We live in an age that suffers from loss of soul. We learn in school that the world is inanimate, that the universe is dead, that the Earth is an island of life in a lifeless Universe. We learn that the stars are not the eyes of God but nuclear furnaces that will become white dwarfs and eventually explode, spewing their lifeless innards into the void of space.
We have learned to explain too many things. To an Indian child high in the Andes, or in a Hopi reservation in the Southwest, life is a mystery, the sky is inexplicably wondrous, rocks are beings that talk to you and counsel you. They know that rivers don’t lie, that when the mountain speaks it whispers with a voice that was heard on the first day of creation.
I remember walking with a missionary in the high mountains of Peru. We were nearly to 14,000 feet, where the air is crisp and thin, when we spotted a boy, no older than twelve, sitting on a large boulder. As we drew close I offered him the few dried rolls of bread I carried in my fanny pack. The boy’s faced lit up; he thanked me for the bread and sped off to his home. My companion, who had only recently left the seminary, explained how it pained him to see such beggars. I remember turning to him and saying that this boy was no beggar, but a warrior who slept under the stars, warmed only by his little poncho at night.
To this boy, and to all the native peoples of the earth—the aborigines in Australia, the Sub Saharan people, the villagers of Tibet—the earth is animated. It has a Soul. And the threads of our own Souls are interwoven within the tapestry of the Earth’s Soul. One of the prices we have paid for our philosophy of materialism is to lose touch with the Soul of the Earth, and with our own souls.

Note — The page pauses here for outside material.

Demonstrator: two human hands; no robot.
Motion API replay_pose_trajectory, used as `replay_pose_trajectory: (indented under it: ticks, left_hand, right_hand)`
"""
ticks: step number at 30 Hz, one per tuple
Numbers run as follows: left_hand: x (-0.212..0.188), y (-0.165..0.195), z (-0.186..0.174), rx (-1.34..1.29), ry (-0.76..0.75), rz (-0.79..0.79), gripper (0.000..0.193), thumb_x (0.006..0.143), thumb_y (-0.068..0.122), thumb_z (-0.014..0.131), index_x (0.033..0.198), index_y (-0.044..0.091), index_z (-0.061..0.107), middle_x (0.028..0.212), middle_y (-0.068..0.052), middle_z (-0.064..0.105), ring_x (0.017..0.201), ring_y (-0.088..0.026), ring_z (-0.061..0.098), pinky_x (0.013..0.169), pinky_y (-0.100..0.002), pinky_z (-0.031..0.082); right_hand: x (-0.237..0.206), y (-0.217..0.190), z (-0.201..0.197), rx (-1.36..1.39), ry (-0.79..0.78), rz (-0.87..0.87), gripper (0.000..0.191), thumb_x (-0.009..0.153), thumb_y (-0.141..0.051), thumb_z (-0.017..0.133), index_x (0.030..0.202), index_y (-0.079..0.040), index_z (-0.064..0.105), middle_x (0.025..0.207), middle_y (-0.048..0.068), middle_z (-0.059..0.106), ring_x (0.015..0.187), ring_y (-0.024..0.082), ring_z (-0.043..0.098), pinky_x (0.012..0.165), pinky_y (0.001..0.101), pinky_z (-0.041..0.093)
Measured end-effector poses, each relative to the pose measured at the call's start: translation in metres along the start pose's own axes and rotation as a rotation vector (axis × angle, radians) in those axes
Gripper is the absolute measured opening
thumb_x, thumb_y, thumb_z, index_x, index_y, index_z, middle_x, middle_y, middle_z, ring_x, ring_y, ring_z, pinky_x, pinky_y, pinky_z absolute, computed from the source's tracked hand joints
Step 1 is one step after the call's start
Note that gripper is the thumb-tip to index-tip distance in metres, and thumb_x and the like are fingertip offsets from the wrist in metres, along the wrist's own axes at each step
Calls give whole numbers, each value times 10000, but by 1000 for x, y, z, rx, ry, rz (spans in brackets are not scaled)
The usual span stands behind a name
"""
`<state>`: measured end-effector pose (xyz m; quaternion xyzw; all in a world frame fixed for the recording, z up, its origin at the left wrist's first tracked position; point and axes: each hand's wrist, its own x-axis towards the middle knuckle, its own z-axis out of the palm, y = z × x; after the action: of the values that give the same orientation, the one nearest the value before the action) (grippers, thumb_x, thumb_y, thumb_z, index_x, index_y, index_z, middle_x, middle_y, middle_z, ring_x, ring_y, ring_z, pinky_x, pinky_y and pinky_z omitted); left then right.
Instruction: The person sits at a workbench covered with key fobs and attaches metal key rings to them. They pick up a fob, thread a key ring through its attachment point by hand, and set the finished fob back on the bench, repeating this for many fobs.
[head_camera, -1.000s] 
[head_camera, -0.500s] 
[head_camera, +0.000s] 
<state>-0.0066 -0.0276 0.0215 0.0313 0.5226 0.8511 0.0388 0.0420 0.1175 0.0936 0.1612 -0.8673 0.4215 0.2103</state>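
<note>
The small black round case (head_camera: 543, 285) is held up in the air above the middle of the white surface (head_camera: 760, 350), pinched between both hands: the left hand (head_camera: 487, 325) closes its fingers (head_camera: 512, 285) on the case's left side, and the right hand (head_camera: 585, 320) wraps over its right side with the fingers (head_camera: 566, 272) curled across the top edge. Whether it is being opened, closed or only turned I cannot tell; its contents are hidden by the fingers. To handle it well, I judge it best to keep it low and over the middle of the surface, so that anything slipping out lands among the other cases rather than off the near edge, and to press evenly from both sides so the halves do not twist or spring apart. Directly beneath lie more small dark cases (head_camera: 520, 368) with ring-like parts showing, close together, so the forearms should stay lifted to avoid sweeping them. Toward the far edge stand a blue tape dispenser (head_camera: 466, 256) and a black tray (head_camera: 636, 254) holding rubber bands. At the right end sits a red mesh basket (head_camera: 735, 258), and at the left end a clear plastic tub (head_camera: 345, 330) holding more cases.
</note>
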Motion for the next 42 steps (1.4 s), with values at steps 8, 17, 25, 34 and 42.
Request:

How did this happen? Some say it started in the Renaissance. In the year 1564 the elders of the Church convened a Vatican Council to determine if women, animals and American Indians had Souls. After long debate the wise men of the church unequivocally declared that Indians and animals did not possess a soul. (Women barely squeaked by.) This gave the Conquistadors carte blanche to enslave Indians, animals and nature alike. In the first one hundred years after the Conquest, 60 million Indians died in mines and fields working like beasts of burden. They had no soul.
Two centuries later, Renee Descartes arrived at his delirious “I think, therefore I am.” He divided the world into subjective and objective phenomena, into matter and spirit. Matter was not the stuff of spirit. The Earth was not alive, we had to plow and turn it and struggle with it to sustain ourselves. Spirit was an untouchable other to be attained once we dropped this physical body. The word matter comes from the Latin Matter, Mother. With Descartes we finally achieved the definitive separation from the feminine, from the mother earth. Science replaced all the old mythologies. Objectivity and reason became the new reality. The divine within us was reached through penance and prayer, and not through personal awakening and direct revelation. Miracles ceased happening. We forgot that reality were only those myths that we don’t quite see through yet, as they are invisible to us, like the air we breathe.
The Soul is what brings us face to face with the mystery of creation. As an anthropologist I’ve always been awed that we (Europeans & Americans) are the only peoples in the world ever kicked out of Paradise. In all other world mythologies, in the Hindu, Buddhist, Native American, humans were given the garden to tend and be caretakers of. Only in the Judeo—Christian tradition are the first children of the Earth ousted from Paradise. They were told they could eat every fruit but that of the tree of knowledge. And they did, first the Woman, our first Mother. And we were punished for tasting the forbidden fruit. And we forgot the language of the rivers, of the mountains, and stopped speaking face to face with God.
There is not a single Shamanic culture in the world that punished a person for tasting the fruit of the tree of knowledge, the mystery, and the ways of the feminine as represented by Eve. Every culture has a way of engaging knowledge directly; the vision quest for the Native Americans, the walk-about for the aborigines, the silent contemplation of Buddhist monks.
By learning the techniques of Shamanic Journeying, of Soul Retrieval, and the ways of the luminous warrior, we can learn to recover that self that never left the Garden, that still walks with beauty in the Earth. The Shamanic teachings offer us a way to return to the Mother that we may heal ourselves and our planet. Shamanism is as viable a tradition today as it was 100,000 years ago, and can help us once again see the eyes of God in the stars, and discover the mystery of our creation.